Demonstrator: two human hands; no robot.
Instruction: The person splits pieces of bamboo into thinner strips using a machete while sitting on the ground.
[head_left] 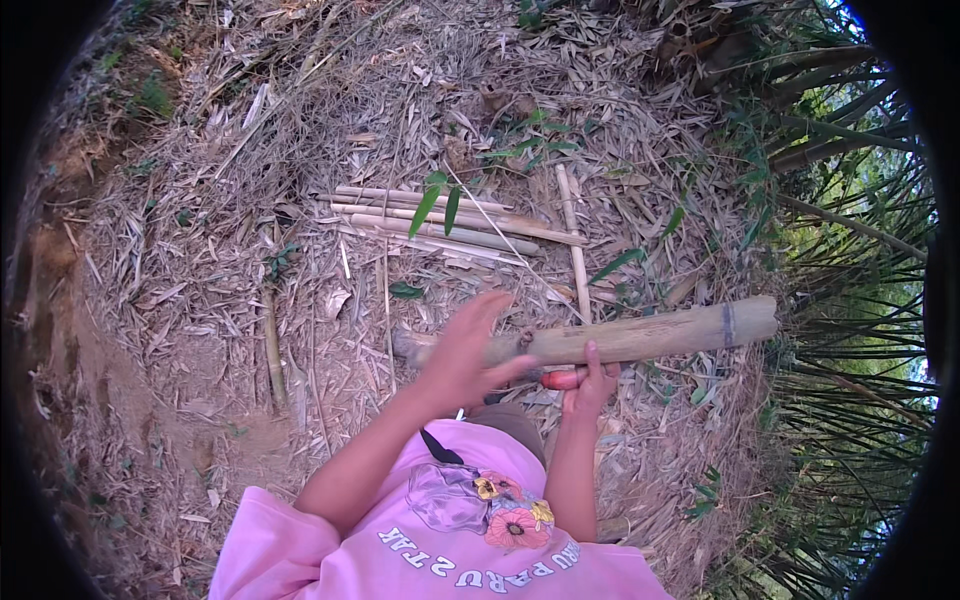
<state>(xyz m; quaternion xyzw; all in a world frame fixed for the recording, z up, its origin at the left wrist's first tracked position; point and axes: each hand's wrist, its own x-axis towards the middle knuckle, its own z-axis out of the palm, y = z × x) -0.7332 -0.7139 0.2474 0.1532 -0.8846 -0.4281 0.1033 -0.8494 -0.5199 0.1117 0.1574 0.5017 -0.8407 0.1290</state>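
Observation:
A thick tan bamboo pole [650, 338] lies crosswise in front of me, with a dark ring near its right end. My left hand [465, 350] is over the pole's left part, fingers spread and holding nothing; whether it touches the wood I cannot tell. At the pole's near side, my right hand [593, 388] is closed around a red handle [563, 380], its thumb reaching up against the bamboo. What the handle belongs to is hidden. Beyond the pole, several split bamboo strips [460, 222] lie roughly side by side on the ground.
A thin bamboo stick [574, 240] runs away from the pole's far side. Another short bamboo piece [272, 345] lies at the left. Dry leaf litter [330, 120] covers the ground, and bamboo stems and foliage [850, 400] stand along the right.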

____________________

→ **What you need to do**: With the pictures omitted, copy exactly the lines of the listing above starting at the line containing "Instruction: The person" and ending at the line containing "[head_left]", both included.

→ **Solution for this task**:
Instruction: The person splits pieces of bamboo into thinner strips using a machete while sitting on the ground.
[head_left] 

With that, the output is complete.